The cross-validation method was repeated 100 times to ensure the stability and reproducibility of our results. We repeated a SMOTE process along with a nested cross-validation as data augmented by the SMOTE may have some arbitrariness. The performance of the classifiers was evaluated using ROC curve analysis and the AUC. The accuracy, sensitivity, and specificity for each group and macro-average of all groups were calculated based on the confusion matrix of the classification results.

We also evaluated the classification performance of the combination models derived from ALL T1WIs and those derived from ALL IMs. The SFS algorithm was used again for feature selection, and the number of texture features was reduced to 5. The multiclass classification models were created using the six ML classifiers mentioned above, and the performance of the classifiers was evaluated in the same manner as described above.

Statistical analyses were performed using an open-source software package (Python scikit-learn 0.22.1).
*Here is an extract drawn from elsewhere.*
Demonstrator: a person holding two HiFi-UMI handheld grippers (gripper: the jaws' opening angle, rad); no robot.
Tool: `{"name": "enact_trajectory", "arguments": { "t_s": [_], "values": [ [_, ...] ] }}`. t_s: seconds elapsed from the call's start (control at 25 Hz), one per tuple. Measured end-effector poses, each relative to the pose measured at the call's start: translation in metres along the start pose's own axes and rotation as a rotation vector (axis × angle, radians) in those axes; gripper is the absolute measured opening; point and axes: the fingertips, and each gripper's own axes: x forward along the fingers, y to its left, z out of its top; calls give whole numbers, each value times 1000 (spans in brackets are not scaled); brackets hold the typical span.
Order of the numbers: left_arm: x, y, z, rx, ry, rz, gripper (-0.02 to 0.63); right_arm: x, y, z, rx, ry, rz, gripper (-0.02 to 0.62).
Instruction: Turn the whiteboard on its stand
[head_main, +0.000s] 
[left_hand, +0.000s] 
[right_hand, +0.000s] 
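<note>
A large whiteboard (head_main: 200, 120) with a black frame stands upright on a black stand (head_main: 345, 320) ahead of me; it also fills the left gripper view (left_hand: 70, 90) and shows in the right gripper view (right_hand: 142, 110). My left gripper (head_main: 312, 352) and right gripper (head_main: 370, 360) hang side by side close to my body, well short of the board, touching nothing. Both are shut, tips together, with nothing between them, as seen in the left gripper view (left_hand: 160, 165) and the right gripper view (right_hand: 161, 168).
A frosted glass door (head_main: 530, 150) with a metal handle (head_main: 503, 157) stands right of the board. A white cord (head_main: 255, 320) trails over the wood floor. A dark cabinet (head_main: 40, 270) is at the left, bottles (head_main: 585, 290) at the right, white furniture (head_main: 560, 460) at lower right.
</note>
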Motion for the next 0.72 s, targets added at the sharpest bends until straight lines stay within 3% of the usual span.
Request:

Statistical significance was set at P < 0.05.

Supplementary Information 1.

Supplementary Information 2.

Supplementary Information 3.

Supplementary Information 4.

Supplementary Information 5.

Supplementary Information 6.

Table 11

Representative MRI scanning sequences and parameters.

Parameters	T1WI IP/OP/WO	DWI/ADC map	BOLD (T2* map)
TR (ms)	5.35	1100	175
TE (ms)	2.46, 3.69	70	4.92, 7.38, 9.84, 12.30, 14.76, 17.22, 19.68, 22.14, 24.60, 27.06, 29.52, and 31.98
FA (°)	10	N/A	50
FOV (mm)	360 × 360 × 144	360 × 360 × 45	360 × 360 × 27
Voxel size (mm)	1.1 × 1.1 × 3.0	1.4 × 1.4 × 3.0	1.4 × 1.4 × 5.0
Recon matrix	320	128	256
Slice thickness (mm)	3	3	5
b value (mm2/s)		0, 200, 400, 600
Respiratory compensation	Breath hold	Free breathing	Breath hold

ADC apparent diffusion coefficient, BOLD blood oxygenation level-dependent imaging, DWI diffusion-weighted imaging, FA flip angle, FOV field of view, IP in-phase, OP opposed-phase, T1WI T1-weighted imaging, TE echo time, TR repetition time, WO water-only.